Segunda División play-offs
- Season: 2018–19
- Promoted: Mallorca
- Matches: 6
- Goals: 15 (2.5 per match)

= 2019 Segunda División play-offs =

The 2018–19 Segunda División play-offs were played from 12 June to 23 June 2019 and determined the third team promoted to La Liga for the following season. Teams placed between 3rd and 6th position took part in the promotion play-offs.

==Regulations==
The regulations were the same as the previous season: in the semi-finals, the fifth-placed team faced the fourth-placed team, while the sixth-placed team faced the third. Each tie was played over two legs, with the team lower in the table hosting the first leg.

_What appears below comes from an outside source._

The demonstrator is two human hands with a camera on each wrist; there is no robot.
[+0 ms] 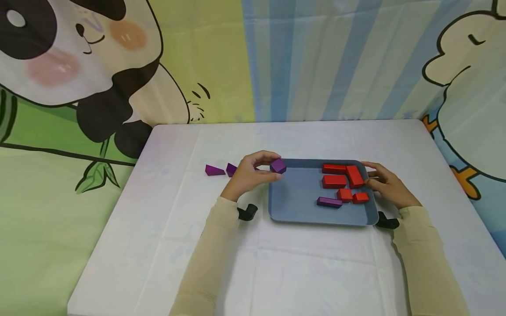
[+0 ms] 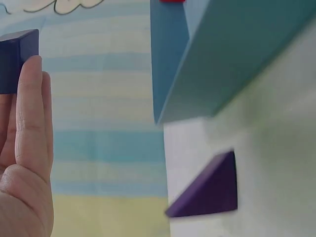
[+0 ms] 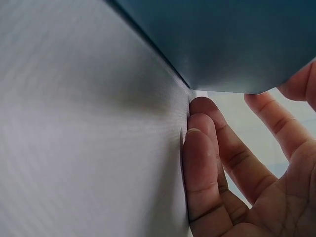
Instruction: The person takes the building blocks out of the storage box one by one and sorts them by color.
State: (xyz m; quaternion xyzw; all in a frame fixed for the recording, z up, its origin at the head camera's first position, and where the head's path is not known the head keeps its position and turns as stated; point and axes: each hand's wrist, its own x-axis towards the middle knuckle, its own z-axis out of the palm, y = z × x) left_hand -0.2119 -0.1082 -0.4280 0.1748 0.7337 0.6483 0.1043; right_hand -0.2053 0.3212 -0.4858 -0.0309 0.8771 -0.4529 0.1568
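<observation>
My left hand (image 1: 253, 173) pinches a small purple block (image 1: 278, 166) between thumb and fingertips, over the tray's left edge. In the left wrist view the same block (image 2: 19, 61) looks dark, with fingers straight along its side. The blue-grey tray (image 1: 296, 193) lies flat on the table. At its right side my right hand (image 1: 389, 186) holds the rim, thumb on the edge. The right wrist view shows the index fingertip at the outer wall (image 3: 237, 44) and the other fingers low beside the table surface. Several red blocks (image 1: 334, 181) and a long purple block (image 1: 329, 202) lie in the tray's right half.
Left of the tray, a purple wedge (image 1: 215, 170) and another purple block (image 1: 231, 170), partly behind my left hand, lie on the white table (image 1: 166, 245). Black wrist mounts (image 1: 247, 212) show below both hands. A printed cloth (image 1: 308, 57) hangs behind the table.
</observation>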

The team that scored more goals on aggregate over the two legs advanced to the next round. If the aggregate score was level, the away goals rule was applied (i.e., the team that scored more goals away from home over the two legs advanced). If away goals were also equal, then thirty minutes of extra time would be played. The away goals rule would again be applied after extra time (i.e., if there were goals scored during extra time and the aggregate score was still level, the visiting team advanced by virtue of more away goals scored). If no goals were scored during extra time, the winner would be the best positioned team in the regular season.

==Road to the play-offs==

Albacete were the first team to guarantee a finish of 6th or better, accomplished with a victory over Sporting Gijón on 25 May. Their chance at earning direct promotion ended with defeat to 4th place Málaga on 4 June. The simultaneous result of Granada picking up a point against 5th place Mallorca would have been good enough by itself for the club to earn direct promotion alongside Osasuna. Málaga's victory guaranteed their participation in the play-offs, and Mallorca's draw, combined with Cádiz's defeat to Extremadura, was enough to guarantee their participation as well. After the penultimate match day on 4 June, Albacete had guaranteed a 3rd or 4th place finish and that they would host the second leg of the semifinal round. The final club to confirm their participation was Deportivo La Coruña, who defeated relegated Córdoba on 8 June. Cádiz and Oviedo were both in contention for the final play-off place, but they both lost on the final match day. Mallorca's draw with Extremadura on the last match day was enough for them to finish 5th, while Albacete's defeat to Almería meant they would finish 4th, three points behind Málaga, who beat Elche.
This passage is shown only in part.